Work instructions ▸
Every line in the data must be transcribed exactly.

──────────────────────────────

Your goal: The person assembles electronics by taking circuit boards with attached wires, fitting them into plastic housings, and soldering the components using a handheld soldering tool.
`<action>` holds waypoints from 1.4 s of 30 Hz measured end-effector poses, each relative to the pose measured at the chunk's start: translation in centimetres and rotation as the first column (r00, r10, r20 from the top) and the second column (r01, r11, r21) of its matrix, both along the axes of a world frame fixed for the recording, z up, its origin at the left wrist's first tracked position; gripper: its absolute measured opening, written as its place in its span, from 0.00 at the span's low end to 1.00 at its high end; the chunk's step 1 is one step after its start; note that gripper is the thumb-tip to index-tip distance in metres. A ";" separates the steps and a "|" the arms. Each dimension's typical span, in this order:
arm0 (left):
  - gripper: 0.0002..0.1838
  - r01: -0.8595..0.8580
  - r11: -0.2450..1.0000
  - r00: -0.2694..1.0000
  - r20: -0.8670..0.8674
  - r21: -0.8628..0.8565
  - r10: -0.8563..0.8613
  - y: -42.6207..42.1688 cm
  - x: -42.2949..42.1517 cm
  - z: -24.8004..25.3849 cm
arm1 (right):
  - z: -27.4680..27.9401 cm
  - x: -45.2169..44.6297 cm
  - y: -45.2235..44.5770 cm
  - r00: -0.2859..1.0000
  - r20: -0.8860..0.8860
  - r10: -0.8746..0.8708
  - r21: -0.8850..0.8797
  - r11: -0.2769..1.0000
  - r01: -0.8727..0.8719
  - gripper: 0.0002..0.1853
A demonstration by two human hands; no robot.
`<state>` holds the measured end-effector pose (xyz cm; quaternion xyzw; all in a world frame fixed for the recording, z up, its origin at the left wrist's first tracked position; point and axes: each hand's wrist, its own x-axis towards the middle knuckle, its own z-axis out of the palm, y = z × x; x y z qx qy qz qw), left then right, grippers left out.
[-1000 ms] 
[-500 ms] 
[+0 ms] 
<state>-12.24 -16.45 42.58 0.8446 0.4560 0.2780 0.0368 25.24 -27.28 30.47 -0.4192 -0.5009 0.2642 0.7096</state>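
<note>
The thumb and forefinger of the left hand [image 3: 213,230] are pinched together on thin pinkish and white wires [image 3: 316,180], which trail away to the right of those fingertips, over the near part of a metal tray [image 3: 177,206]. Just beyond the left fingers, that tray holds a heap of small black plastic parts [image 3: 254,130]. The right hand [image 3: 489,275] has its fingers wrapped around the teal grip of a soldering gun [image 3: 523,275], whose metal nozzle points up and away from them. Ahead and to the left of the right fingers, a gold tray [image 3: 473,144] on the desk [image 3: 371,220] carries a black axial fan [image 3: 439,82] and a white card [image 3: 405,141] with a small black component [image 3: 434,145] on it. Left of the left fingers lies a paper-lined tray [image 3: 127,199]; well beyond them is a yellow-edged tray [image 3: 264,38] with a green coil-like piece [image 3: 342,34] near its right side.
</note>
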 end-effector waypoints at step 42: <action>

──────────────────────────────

Exercise answer ▸
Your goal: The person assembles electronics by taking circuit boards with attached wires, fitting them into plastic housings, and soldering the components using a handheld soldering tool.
`<action>` holds waypoints from 1.4 s of 30 Hz measured end-effector poses, each relative to the pose measured at the chunk's start: translation in centimetres and rotation as the first column (r00, r10, r20 from the top) and the second column (r01, r11, r21) of its matrix, both along the axes of a world frame fixed for the recording, z up, its origin at the left wrist's first tracked position; gripper: its absolute measured opening, written as its place in its span, from 0.00 at the span's low end to 1.00 at its high end; the chunk's step 1 is one step after its start; note that gripper is the thumb-tip to index-tip distance in metres. A ";" separates the steps and a "|" the arms. Each dimension's typical span, in this order:
arm0 (left):
  - gripper: 0.0002..0.1838
  - r01: -0.8595..0.8580
  - r11: -0.2450..1.0000
  - r00: -0.2694..1.0000
  - r20: -0.8670..0.8674
  - r21: -0.8628..0.8565
  - r10: -0.8563..0.8613
  - y: -42.6207..42.1688 cm
  - x: -42.2949..42.1517 cm
  - z: -24.8004..25.3849 cm
arm1 (right):
  - z: -27.4680..27.9401 cm
  - x: -45.2169..44.6297 cm
  - y: -45.2235..44.5770 cm
  - r00: -0.2859..1.0000
  - r20: -0.8860..0.8860
  - r10: -0.8746..0.8708
  - r21: -0.8850..0.8797
  - r11: -0.2769..1.0000
  - r01: -0.8727..0.8719
  - gripper: 0.0002..0.1853
A demonstration by two human hands; no robot.
`<state>` holds the measured end-effector pose (xyz cm; quaternion xyzw; all in a world frame fixed for the recording, z up, its origin at the left wrist's first tracked position; point and axes: each hand's wrist, its own x-axis towards the middle knuckle, its own z-axis out of the palm, y = z × x; x y z qx qy qz qw), left then right, grippers left out.
[-1000 ms] 
[-500 ms] 
[+0 ms] 
<state>-12.24 -16.45 42.58 0.8446 0.4560 0.2780 0.0368 25.24 -27.28 30.47 -0.4192 -0.5009 0.2642 0.7096</state>
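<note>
The thumb and forefinger of the left hand [image 3: 213,230] are pinched together on thin pinkish and white wires [image 3: 316,180], which trail away to the right of those fingertips, over the near part of a metal tray [image 3: 177,206]. Just beyond the left fingers, that tray holds a heap of small black plastic parts [image 3: 254,130]. The right hand [image 3: 489,275] has its fingers wrapped around the teal grip of a soldering gun [image 3: 523,275], whose metal nozzle points up and away from them. Ahead and to the left of the right fingers, a gold tray [image 3: 473,144] on the desk [image 3: 371,220] carries a black axial fan [image 3: 439,82] and a white card [image 3: 405,141] with a small black component [image 3: 434,145] on it. Left of the left fingers lies a paper-lined tray [image 3: 127,199]; well beyond them is a yellow-edged tray [image 3: 264,38] with a green coil-like piece [image 3: 342,34] near its right side.
</note>
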 end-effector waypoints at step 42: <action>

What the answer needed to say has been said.